The airline point man in the GDS wars has been American, which has been trying to sell the industry on its Direct Connect option. Direct Connect would give agents, including big travel management firms and OTAs, an enriched selling environment that would enable the airline, through its agents, to present customized options based on a traveler's profile. GDS operators say the rosy scenario won't work and will lead to fragmentation for industry distributors and a lack of transparency for consumers. Agents, meanwhile, are looking for technology that will enable them to view and book airline ancillary services, something the GDSs claim to be ready to do if those nasty airlines would only cooperate.

But technology is just one front in this war. American, Travelport and Sabre have been in and out of court, and American has been on and off various screens as the dispute raged on. Meanwhile, ARC quietly implemented the capability to process the EMD, an electronic document for miscellaneous and ancillary charges, proving that when the stars align, agents can book an ancillary service, collect the fee and send it through ARC. If only the stars would align.

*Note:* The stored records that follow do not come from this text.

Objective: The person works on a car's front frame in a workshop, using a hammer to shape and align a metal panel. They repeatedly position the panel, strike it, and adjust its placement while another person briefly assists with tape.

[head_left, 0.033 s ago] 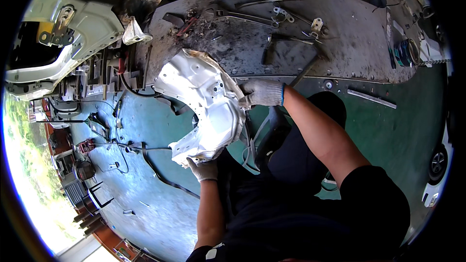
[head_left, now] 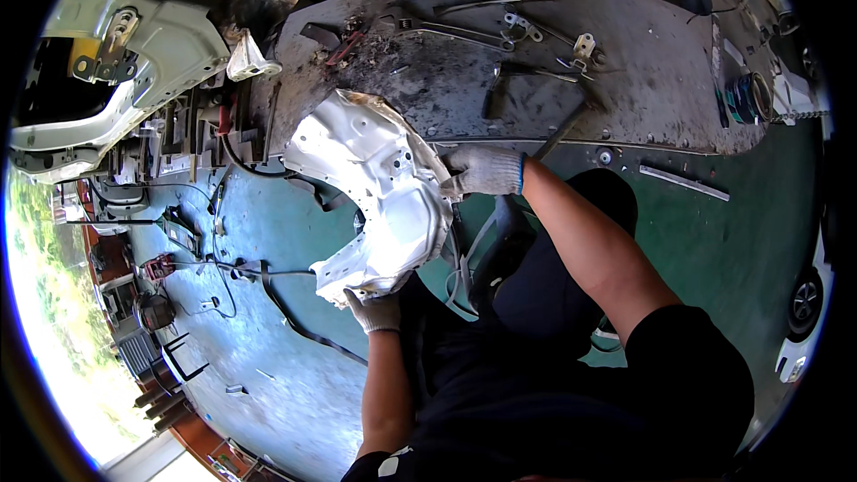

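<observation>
Head view, and nothing visibly shifts from the frame before: my right hand (head_left: 483,170) stays closed on the right edge of the silvery metal panel (head_left: 397,210), just left of frame centre, my left hand (head_left: 375,311) clasps its bottom edge, so I'm seemingly still just holding.

Sheet-metal body panel (head_left: 411,214) (reference): bright silver-white, speckled with dark holes, brownish along its upper-right edge. Right of panel, the right glove (head_left: 489,170) was pale grey knit with a blue cuff edge; at panel's lower end, the left glove (head_left: 377,312) was also greyish. Above panel, the workbench (head_left: 661,62) was dull grey, mottled black and brown. Upper left of panel, the vehicle body shell (head_left: 183,45) was pale grey-green. The floor (head_left: 714,241) was green right of panel, glaring bluish-white lower left. The shirt (head_left: 553,402), below panel, was black.
</observation>
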Demonstrator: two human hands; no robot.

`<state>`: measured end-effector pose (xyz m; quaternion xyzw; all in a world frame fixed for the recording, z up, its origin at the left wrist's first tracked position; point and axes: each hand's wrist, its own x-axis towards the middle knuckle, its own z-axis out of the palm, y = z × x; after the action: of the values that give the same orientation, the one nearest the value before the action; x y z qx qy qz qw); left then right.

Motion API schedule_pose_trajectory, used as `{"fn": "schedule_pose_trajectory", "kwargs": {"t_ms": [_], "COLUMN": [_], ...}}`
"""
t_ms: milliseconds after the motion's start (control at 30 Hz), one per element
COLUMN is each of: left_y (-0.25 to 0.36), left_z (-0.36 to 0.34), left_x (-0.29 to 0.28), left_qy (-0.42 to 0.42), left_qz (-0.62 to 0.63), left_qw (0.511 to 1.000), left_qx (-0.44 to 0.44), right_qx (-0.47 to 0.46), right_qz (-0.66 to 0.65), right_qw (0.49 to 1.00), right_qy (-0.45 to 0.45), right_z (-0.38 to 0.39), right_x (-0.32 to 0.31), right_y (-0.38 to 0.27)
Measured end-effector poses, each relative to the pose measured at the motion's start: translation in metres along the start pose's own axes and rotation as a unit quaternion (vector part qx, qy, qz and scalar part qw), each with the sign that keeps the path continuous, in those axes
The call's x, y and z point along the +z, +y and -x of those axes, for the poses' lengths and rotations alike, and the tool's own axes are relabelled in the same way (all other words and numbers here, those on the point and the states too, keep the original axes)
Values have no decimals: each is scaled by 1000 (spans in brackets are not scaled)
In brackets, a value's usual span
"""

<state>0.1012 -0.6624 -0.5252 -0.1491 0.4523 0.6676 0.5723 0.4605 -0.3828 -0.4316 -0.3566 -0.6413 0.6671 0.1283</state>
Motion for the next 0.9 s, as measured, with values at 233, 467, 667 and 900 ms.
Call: {"fn": "schedule_pose_trajectory", "kwargs": {"t_ms": [233,467,667,900], "left_y": [4,3,2,3], "left_z": [-6,0,-5,-4], "left_x": [-4,4,-2,-5], "left_qy": [-39,-58,-22,-64], "left_qz": [35,38,40,38], "left_qw": [997,997,998,996], "left_qx": [-50,-42,-33,-50], "right_qx": [53,64,60,66], "right_qz": [76,54,133,87], "right_qw": [995,996,988,993], "right_qy": [24,33,46,47], "right_z": [5,8,6,8], "right_x": [1,1,0,2], "right_y": [-10,-19,-11,-14]}}
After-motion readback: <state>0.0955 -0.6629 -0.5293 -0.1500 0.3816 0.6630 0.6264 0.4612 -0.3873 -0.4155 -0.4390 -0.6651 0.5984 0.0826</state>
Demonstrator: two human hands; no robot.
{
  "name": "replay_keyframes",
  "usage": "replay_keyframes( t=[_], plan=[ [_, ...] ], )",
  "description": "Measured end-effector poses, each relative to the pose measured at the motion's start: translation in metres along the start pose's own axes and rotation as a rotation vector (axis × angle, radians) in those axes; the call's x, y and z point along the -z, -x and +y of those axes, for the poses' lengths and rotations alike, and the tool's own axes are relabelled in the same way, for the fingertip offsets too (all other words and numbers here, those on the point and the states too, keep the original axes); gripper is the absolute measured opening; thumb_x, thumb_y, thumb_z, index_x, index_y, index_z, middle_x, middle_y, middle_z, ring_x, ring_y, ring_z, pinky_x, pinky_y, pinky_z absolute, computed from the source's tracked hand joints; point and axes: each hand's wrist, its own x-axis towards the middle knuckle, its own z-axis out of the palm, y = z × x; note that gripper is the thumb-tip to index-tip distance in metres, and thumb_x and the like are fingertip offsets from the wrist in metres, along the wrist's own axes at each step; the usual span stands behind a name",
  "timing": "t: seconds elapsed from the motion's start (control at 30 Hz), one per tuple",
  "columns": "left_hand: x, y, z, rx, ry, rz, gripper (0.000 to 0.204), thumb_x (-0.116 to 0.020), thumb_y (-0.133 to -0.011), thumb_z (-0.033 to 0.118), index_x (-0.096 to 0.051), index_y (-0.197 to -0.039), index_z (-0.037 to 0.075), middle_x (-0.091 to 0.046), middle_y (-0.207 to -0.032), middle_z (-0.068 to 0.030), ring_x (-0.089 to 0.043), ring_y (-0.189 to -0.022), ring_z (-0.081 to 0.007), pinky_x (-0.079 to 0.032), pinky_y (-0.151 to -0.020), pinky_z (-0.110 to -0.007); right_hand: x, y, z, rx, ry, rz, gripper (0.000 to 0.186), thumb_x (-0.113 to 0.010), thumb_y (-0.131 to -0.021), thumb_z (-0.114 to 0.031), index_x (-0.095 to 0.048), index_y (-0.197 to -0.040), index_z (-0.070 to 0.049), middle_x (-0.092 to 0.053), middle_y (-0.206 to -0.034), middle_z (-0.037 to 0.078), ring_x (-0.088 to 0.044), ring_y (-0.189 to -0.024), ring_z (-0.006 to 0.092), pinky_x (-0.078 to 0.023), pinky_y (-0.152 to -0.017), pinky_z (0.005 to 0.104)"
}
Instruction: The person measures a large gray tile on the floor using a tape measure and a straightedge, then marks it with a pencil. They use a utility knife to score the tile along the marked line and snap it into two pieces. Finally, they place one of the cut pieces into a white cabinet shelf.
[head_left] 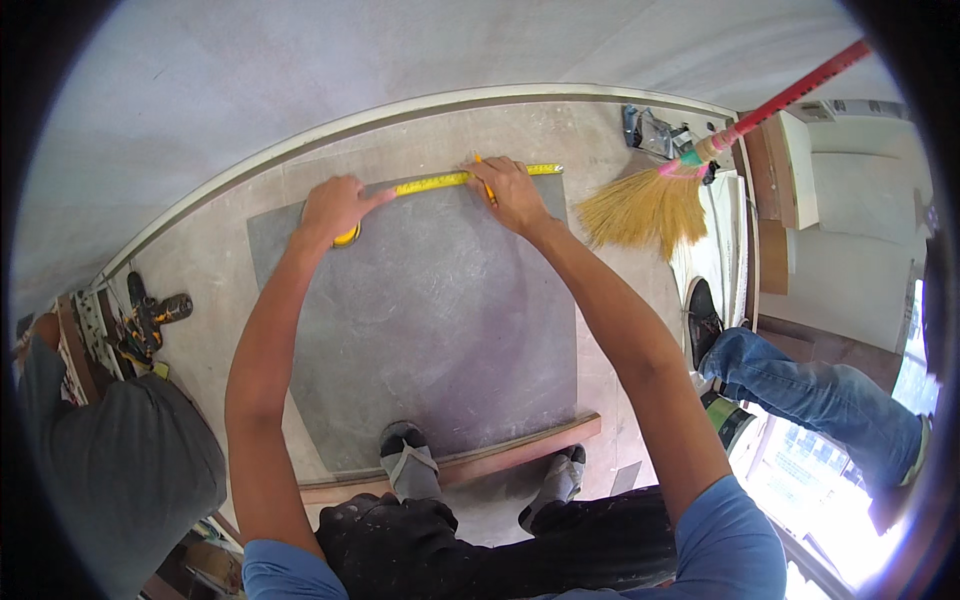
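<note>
My left hand [335, 208] is closed on a yellow tape measure [347, 234] at the upper left of a grey square sheet [420, 300]. Its yellow blade [428, 183] stretches along the sheet's top edge to just short of, or at, the top right corner. My right hand [510, 195] is closed on an orange pencil [489, 193] over the blade. My sock-covered feet in sandals [410, 465] are at the sheet's near edge, beside a wooden plank [530, 439] lying across it.
A straw broom [640, 210] with a red handle is at upper right, near dark items [650, 135]. A power drill [150, 315] lies at left. A co-worker in dark clothing [120, 480] is at left; another person's jeans-covered leg [800, 385] and shoe are at right.
</note>
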Motion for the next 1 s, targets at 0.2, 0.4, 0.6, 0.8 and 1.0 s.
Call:
replay_keyframes(
  t=[0.2,0.4,0.6,0.8,1.0],
  plan=[
    [-0.021,0.058,0.054,-0.213,0.109,0.035,0.075,-0.067,-0.076,0.076,-0.059,-0.08,0.002,-0.058,-0.062,-0.0155,-0.061,-0.056,-0.0275,-0.046,-0.055,-0.043,0.071,0.013,-0.011,-0.047,-0.061,-0.372,0.014,-0.066,-0.089,-0.019,-0.068,-0.097,-0.007,-0.063,-0.098,0.014,-0.061,-0.103,0.034,-0.049,-0.088,0.0457],
    [-0.051,0.109,0.13,-0.349,0.437,-0.053,0.095,-0.077,-0.069,0.069,-0.048,-0.127,0.0,-0.062,-0.072,-0.0121,-0.063,-0.061,-0.0281,-0.05,-0.058,-0.041,0.107,0.063,-0.092,-0.021,-0.005,-0.503,0.032,-0.067,-0.082,-0.011,-0.063,-0.113,-0.006,-0.061,-0.11,0.014,-0.056,-0.114,0.0323,-0.048,-0.094,0.0431],
    [-0.066,0.13,0.178,-0.31,0.54,-0.238,0.093,-0.08,-0.075,0.06,-0.044,-0.134,-0.002,-0.062,-0.072,-0.0121,-0.061,-0.061,-0.0234,-0.048,-0.058,-0.038,0.183,0.152,-0.102,0.141,0.039,-0.275,0.052,-0.065,-0.081,-0.006,-0.055,-0.131,-0.006,-0.056,-0.123,0.018,-0.052,-0.122,0.0358,-0.045,-0.103,0.0423],
    [-0.135,0.125,0.244,-0.175,0.715,-0.307,0.073,-0.075,-0.083,0.059,-0.053,-0.116,-0.002,-0.06,-0.07,-0.0089,-0.059,-0.064,-0.0179,-0.046,-0.06,-0.035,0.221,0.312,-0.039,-0.431,0.115,-0.443,0.057,-0.061,-0.082,-0.003,-0.048,-0.137,-0.004,-0.053,-0.124,0.017,-0.053,-0.12,0.0335,-0.045,-0.102,0.0411],
    [-0.284,0.12,0.38,-0.137,0.87,0.079,0.066,-0.072,-0.086,0.059,-0.056,-0.104,-0.002,-0.065,-0.08,-0.0119,-0.063,-0.071,-0.0253,-0.05,-0.068,-0.04,0.208,0.396,0.003,-0.603,0.236,-0.307,0.062,-0.06,-0.083,-0.004,-0.043,-0.143,-0.004,-0.053,-0.123,0.017,-0.054,-0.115,0.0321,-0.047,-0.099,0.041]
  ],
)
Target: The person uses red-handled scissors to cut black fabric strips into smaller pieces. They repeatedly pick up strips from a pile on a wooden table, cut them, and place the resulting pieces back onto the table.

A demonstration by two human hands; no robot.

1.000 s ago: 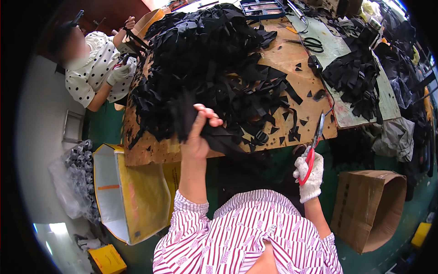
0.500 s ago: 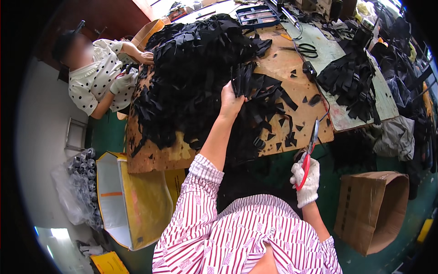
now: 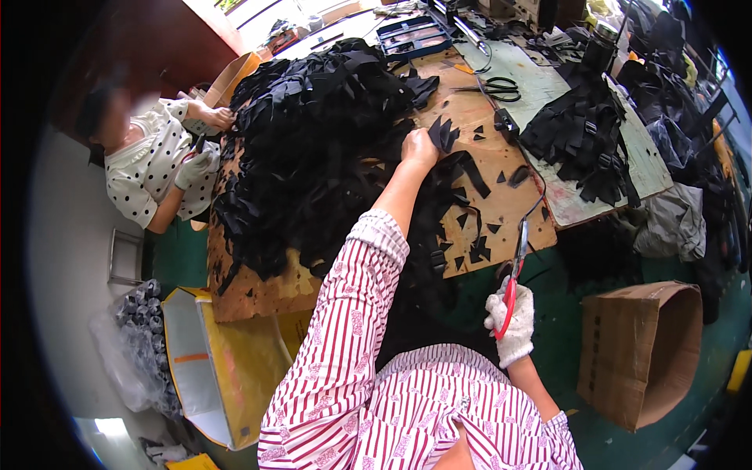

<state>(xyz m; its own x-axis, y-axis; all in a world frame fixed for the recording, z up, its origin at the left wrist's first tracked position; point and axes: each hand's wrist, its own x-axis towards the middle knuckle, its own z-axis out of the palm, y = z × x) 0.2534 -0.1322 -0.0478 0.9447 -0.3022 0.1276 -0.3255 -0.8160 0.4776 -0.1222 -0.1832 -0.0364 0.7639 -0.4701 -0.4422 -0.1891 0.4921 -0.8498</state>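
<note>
The bare left hand [image 3: 421,149] has swung out to the right side of the black heap [image 3: 313,117]; 1 second ago it was back by the near edge of the bench [image 3: 258,301], and now the arm stretches well across. Its fingers are closed around a bunch of black strips [image 3: 444,135], whose ends fan out past the fist. To my eye that sets the bunch apart from the main pile, with small black offcuts [image 3: 479,251] scattered nearer the edge. The gloved right hand [image 3: 514,325] has hardly shifted: it hangs low by the near edge, fingers wrapped round red-handled scissors [image 3: 509,296], blades pointing up toward the wood. So blades and bunch stand well apart, and I judge no cutting is under way at this instant. Off to the left, a co-worker [image 3: 160,145] has lowered a bare hand to the heap's side.
</note>
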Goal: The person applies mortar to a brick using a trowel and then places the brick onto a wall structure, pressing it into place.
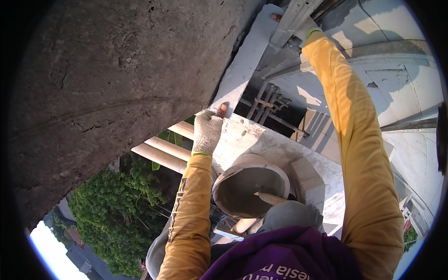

Over in the lodging business, meanwhile, OTAs and local governments continued to battle each other in courts around the country over the question of whether local laws require hotels and OTAs to calculate lodging taxes on the wholesale rate paid by the OTA or the retail rate paid by the consumer. The lawsuits have been part of the landscape since 2006, and while OTAs win some, lose some and settle others, the issue shows no sign of going away.


Some industry sagas never seem to end, but some continuing stories reached important milestones in 2011. In the Bahamas, the long-delayed Baha Mar development project, funded by the Export-Import Bank of China, staged its ceremonial groundbreaking in February for the 1,000-acre resort complex, slated for completion in 2014. The opening will mark another milestone with the unveiling of a casino larger than a football field.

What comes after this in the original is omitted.